Over the past years, prostate magnetic resonance imaging (MRI) has become the reference imaging test for triaging patients for prostate biopsy [1]. With a 91% negative predictive value (NPV) [2], prostate MRI can prevent unnecessary biopsies in approximately 30% of men undergoing the examination, while posing a limited risk of missing high-grade cancers [3]. MRI can also guide prostate biopsy by targeting suspicious areas, thereby enhancing the detection of clinically significant prostate cancer (csPCa) compared to systematic biopsy alone [4]. On the other hand, prostate MRI shows a positive predictive value at patient-level as low as 40% in a meta-analysis [5], leading to a significant number of false-positives which, in turn, translate into unnecessary prostate biopsies. Additional factors affecting MRI as a stand-alone risk stratification tool include limited inter-reader agreement [6] and suboptimal sensitivity for local staging [7].

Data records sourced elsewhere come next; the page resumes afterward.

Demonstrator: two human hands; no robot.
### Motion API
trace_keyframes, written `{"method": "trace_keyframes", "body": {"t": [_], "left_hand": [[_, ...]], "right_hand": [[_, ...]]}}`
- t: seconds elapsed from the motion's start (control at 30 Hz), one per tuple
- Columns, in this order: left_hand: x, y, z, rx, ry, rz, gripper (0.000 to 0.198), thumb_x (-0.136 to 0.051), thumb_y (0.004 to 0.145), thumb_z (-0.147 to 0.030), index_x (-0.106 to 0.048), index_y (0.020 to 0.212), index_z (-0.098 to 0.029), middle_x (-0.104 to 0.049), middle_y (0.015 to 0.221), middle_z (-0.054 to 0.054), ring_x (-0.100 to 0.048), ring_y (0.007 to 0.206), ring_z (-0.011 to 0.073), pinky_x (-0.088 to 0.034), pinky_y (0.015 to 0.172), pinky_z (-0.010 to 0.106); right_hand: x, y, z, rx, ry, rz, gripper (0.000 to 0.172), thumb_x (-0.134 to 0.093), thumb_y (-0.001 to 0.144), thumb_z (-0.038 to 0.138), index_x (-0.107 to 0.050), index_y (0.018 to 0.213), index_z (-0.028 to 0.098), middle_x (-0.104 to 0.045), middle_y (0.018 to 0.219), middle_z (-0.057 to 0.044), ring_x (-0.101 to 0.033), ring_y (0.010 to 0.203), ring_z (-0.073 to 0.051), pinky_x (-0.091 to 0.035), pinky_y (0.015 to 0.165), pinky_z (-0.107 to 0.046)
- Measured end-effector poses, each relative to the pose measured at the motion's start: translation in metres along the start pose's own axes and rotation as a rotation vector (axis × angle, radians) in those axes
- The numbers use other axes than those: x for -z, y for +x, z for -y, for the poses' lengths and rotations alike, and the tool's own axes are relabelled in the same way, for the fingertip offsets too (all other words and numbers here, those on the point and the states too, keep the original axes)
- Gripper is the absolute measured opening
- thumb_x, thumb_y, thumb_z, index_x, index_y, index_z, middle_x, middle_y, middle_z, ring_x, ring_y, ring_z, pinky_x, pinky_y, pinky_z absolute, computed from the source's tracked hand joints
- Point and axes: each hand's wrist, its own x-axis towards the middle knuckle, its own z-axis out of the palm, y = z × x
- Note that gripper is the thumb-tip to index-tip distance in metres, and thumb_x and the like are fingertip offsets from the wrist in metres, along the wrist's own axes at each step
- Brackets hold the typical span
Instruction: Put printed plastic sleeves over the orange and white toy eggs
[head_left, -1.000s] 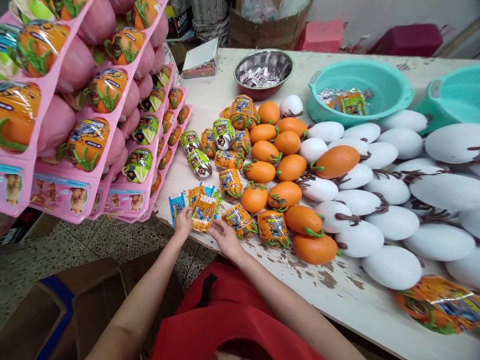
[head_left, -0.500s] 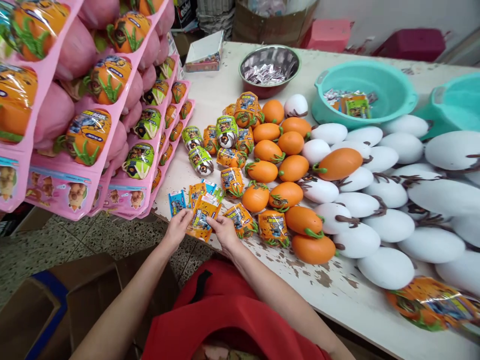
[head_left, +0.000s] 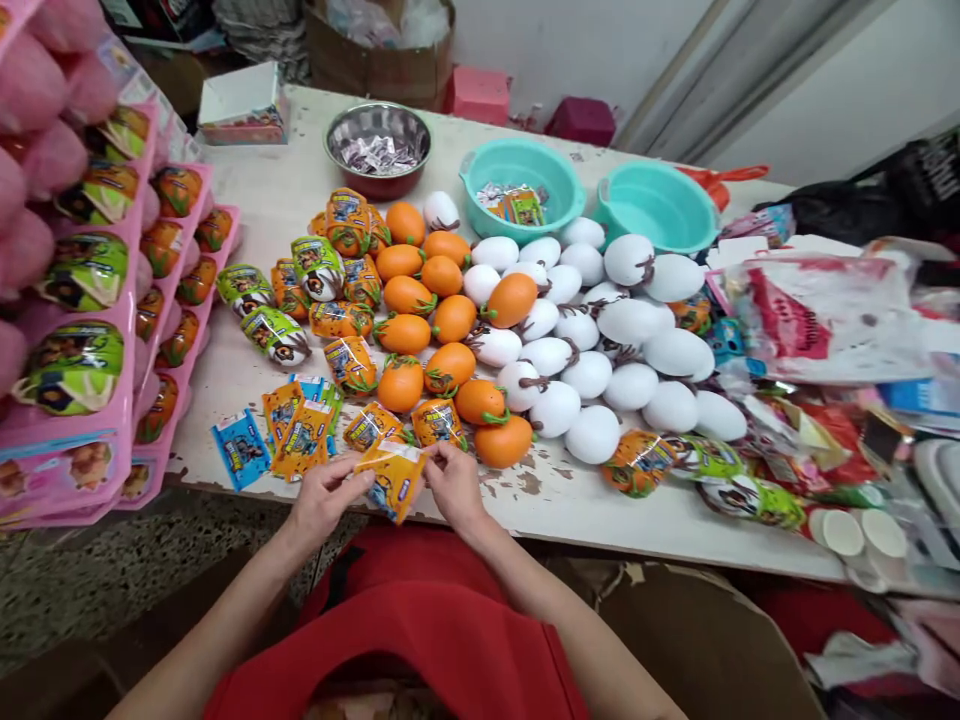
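Observation:
Both my hands pinch one orange printed wrapper (head_left: pixel 394 480) just above the near edge of the white table (head_left: pixel 285 195). My left hand (head_left: pixel 322 497) grips its left end and my right hand (head_left: pixel 452 482) its right end. A small stack of flat orange and blue wrappers (head_left: pixel 296 435) lies on the table just left of my hands. Beyond them sit wrapped eggs (head_left: pixel 352 362), bare orange eggs (head_left: pixel 401 385) and a large group of white eggs (head_left: pixel 592 432).
Pink display trays (head_left: pixel 112 330) filled with wrapped eggs stand at the left. A steel bowl (head_left: pixel 379 150) and two teal basins (head_left: pixel 521 185) sit at the far side. Bags and packaging clutter (head_left: pixel 825 320) cover the right end. A cardboard box (head_left: pixel 705 650) is below the table.
The view has pulled back and swung right, revealing the table's right end. My hands lifted one orange wrapper off the stack and drew it toward me.

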Motion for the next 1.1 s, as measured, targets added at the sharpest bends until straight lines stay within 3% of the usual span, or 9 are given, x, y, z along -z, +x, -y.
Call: {"method": "trace_keyframes", "body": {"t": [0.13,0.23,0.33,0.47,0.6,0.73,0.87,1.0,1.1], "left_hand": [[-0.040,0.007,-0.018,0.071,-0.415,0.041,0.024,-0.072,0.075,-0.038,-0.072,0.080,-0.015,-0.069,0.078,0.003,-0.059,0.071,0.0147,-0.047,0.068,0.024],[-0.050,0.022,-0.021,0.095,-0.521,-0.047,0.031,-0.077,0.071,-0.036,-0.072,0.093,-0.015,-0.072,0.088,0.005,-0.063,0.077,0.0157,-0.049,0.073,0.025],[-0.046,0.033,-0.012,0.092,-0.494,-0.113,0.036,-0.080,0.067,-0.036,-0.072,0.095,-0.014,-0.073,0.091,0.006,-0.065,0.084,0.0172,-0.049,0.078,0.025],[-0.041,0.038,0.007,0.139,-0.476,-0.214,0.044,-0.083,0.062,-0.038,-0.072,0.097,-0.014,-0.074,0.095,0.006,-0.066,0.088,0.0181,-0.049,0.081,0.026],[-0.044,0.038,0.020,0.213,-0.507,-0.268,0.045,-0.086,0.057,-0.035,-0.073,0.094,-0.014,-0.074,0.094,0.006,-0.067,0.087,0.0180,-0.050,0.079,0.025],[-0.042,0.039,0.020,0.255,-0.524,-0.263,0.041,-0.087,0.056,-0.032,-0.073,0.092,-0.016,-0.075,0.090,0.004,-0.068,0.087,0.0163,-0.051,0.077,0.021],[-0.040,0.036,-0.004,0.244,-0.537,-0.128,0.037,-0.084,0.062,-0.030,-0.073,0.094,-0.016,-0.075,0.095,0.005,-0.068,0.087,0.0170,-0.052,0.078,0.023],[-0.054,0.032,-0.046,0.208,-0.545,0.098,0.032,-0.080,0.068,-0.028,-0.074,0.098,-0.016,-0.074,0.101,0.007,-0.068,0.089,0.0178,-0.051,0.082,0.025],[-0.067,0.036,-0.066,0.214,-0.475,0.247,0.036,-0.078,0.070,-0.031,-0.073,0.102,-0.015,-0.074,0.100,0.009,-0.068,0.086,0.0205,-0.051,0.080,0.029]], "right_hand": [[0.046,-0.013,-0.005,0.158,-0.143,0.076,0.011,-0.062,0.078,0.029,-0.066,0.072,0.020,-0.063,0.068,-0.002,-0.055,0.064,-0.016,-0.045,0.064,-0.027],[0.082,0.002,0.002,0.465,-0.519,-0.023,0.027,-0.060,0.086,0.032,-0.066,0.108,0.019,-0.065,0.106,-0.011,-0.058,0.097,-0.025,-0.047,0.085,-0.037],[0.102,0.037,0.016,0.645,-1.023,-0.036,0.041,-0.056,0.086,0.018,-0.055,0.127,0.015,-0.046,0.139,-0.017,-0.033,0.131,-0.035,-0.028,0.107,-0.051],[0.088,0.079,0.032,0.513,-1.394,0.140,0.038,-0.040,0.087,0.005,-0.056,0.122,0.007,-0.052,0.128,-0.023,-0.039,0.125,-0.037,-0.020,0.107,-0.059],[0.068,0.096,0.042,0.389,-1.426,0.163,0.031,-0.040,0.087,0.006,-0.060,0.111,0.006,-0.057,0.114,-0.025,-0.049,0.110,-0.037,-0.034,0.093,-0.058],[0.086,0.089,0.061,0.325,-1.386,0.119,0.033,-0.058,0.081,0.015,-0.057,0.114,0.010,-0.057,0.114,-0.021,-0.052,0.105,-0.034,-0.043,0.086,-0.048],[0.130,0.055,0.074,0.210,-0.804,0.078,0.067,-0.073,0.067,0.044,-0.049,0.124,0.017,-0.053,0.123,-0.015,-0.054,0.106,-0.029,-0.047,0.088,-0.043],[0.147,0.012,0.049,-0.296,0.483,0.304,0.057,-0.059,0.076,0.054,-0.049,0.121,0.022,-0.065,0.108,-0.009,-0.065,0.094,-0.027,-0.054,0.079,-0.044],[0.136,-0.012,0.021,-0.546,0.826,0.320,0.051,-0.063,0.074,0.050,-0.051,0.115,0.021,-0.069,0.096,-0.008,-0.068,0.081,-0.026,-0.055,0.071,-0.047]]}}
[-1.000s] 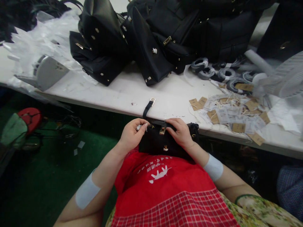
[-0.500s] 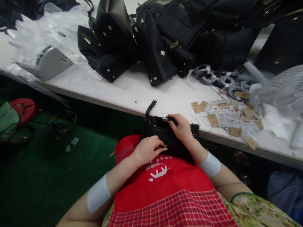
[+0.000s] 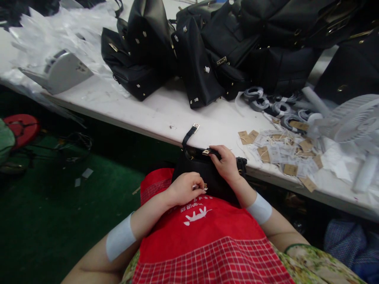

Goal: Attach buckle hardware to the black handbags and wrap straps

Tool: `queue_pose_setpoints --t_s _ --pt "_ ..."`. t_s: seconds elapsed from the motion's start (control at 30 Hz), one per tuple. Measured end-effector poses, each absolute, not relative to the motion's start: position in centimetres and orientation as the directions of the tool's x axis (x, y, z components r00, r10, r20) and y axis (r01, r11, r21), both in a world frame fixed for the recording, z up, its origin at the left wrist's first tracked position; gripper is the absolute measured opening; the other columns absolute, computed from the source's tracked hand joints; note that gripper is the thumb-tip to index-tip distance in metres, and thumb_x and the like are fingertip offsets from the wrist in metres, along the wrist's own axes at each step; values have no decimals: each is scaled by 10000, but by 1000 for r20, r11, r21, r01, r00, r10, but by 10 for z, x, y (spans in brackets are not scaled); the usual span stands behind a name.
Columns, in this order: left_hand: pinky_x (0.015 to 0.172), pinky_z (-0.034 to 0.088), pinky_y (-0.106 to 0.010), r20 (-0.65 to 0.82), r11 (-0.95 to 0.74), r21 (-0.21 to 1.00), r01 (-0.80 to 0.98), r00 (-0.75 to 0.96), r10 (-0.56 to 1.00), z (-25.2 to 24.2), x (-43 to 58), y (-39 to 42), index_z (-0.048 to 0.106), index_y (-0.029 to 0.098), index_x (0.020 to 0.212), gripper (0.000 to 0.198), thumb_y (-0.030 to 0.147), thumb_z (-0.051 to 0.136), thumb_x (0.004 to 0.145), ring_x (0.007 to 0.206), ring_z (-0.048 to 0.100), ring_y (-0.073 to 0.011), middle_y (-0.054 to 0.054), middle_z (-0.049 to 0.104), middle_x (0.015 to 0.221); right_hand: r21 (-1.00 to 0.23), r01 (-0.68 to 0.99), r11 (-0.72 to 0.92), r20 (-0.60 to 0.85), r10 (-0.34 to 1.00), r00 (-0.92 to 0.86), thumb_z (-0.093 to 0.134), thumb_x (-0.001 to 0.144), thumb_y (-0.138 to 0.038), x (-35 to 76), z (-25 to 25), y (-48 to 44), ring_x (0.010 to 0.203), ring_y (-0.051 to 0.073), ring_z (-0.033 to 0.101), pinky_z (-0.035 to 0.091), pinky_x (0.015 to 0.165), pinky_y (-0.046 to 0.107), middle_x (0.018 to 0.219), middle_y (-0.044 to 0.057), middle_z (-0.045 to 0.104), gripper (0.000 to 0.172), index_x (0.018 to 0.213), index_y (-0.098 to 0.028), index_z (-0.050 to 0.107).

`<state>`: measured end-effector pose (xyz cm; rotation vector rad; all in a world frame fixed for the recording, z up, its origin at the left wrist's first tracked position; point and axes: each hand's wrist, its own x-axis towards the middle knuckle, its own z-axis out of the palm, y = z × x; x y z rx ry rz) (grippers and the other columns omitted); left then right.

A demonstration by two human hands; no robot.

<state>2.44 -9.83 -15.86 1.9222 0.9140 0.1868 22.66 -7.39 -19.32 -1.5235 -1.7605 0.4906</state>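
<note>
A black handbag (image 3: 189,167) rests between my lap and the table's front edge, its top partly open. My right hand (image 3: 225,163) pinches the bag's black strap tab, which ends in a gold metal clasp (image 3: 206,152). Close to my apron, my left hand (image 3: 187,188) is closed with bent fingers beside a small gold fitting (image 3: 205,186) on the bag's front. Something small and pale shows in those fingers, too small to name. A black strap with a metal buckle (image 3: 195,127) extends from the bag onto the table.
More black handbags (image 3: 195,63) crowd the back of the white table (image 3: 154,110). Paper tags (image 3: 265,154), rolled grey straps (image 3: 281,107) and a white fan (image 3: 355,118) lie to the right. A grey tape dispenser (image 3: 66,73) and clear plastic wrapping (image 3: 59,31) occupy the left.
My left hand has drawn slightly off the gold fitting on the bag's front, its fingers now more curled. My right hand keeps its hold on the strap tab. The view has shifted slightly.
</note>
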Motion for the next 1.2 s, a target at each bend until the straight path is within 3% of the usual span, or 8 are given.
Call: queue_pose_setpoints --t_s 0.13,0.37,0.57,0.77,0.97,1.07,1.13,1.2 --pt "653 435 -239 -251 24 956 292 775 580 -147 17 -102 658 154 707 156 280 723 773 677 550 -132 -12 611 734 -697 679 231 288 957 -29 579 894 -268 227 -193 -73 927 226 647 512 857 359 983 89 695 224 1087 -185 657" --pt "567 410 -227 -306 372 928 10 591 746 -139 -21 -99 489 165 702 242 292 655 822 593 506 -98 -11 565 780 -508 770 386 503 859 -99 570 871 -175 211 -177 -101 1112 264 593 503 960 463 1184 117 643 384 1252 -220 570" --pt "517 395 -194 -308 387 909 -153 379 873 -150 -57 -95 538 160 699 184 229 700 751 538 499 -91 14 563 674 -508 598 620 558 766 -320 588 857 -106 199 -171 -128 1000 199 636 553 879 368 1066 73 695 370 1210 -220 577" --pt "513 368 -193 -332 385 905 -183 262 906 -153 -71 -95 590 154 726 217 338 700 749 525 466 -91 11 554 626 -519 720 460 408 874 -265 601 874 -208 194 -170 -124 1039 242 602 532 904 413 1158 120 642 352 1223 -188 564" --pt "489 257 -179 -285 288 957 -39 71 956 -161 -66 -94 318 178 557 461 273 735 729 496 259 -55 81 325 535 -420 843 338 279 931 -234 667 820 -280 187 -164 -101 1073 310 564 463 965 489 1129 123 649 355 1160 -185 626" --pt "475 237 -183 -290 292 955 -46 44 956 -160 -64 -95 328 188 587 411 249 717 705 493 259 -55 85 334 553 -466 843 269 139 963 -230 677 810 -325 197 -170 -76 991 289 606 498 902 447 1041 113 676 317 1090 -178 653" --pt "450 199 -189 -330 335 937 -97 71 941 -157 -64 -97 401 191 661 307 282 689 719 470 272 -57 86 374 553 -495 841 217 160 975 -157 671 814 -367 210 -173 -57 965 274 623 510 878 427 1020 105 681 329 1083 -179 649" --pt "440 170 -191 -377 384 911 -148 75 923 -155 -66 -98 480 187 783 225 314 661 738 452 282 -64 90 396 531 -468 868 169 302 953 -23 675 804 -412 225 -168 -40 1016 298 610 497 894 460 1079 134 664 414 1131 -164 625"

By combining readily available clinical and laboratory variables such as patient age, prostate-specific antigen (PSA) level, family history, and digital rectal examination (DRE), calculators have been extensively explored as tools for upfront risk stratification [8]. While calculators are effective in reducing unnecessary biopsies [9], they tend to perform better when MRI results are integrated in the model. For example, an external validation study of different calculators on 468 biopsy-naive men [10] showed that those incorporating MRI performed better in discriminating csPCa and guiding appropriate biopsy decisions compared to those without MRI. Thus, integrating MRI results into risk calculators represents a promising strategy for risk stratification and patient selection for biopsy, compared to using MRI alone [1,8].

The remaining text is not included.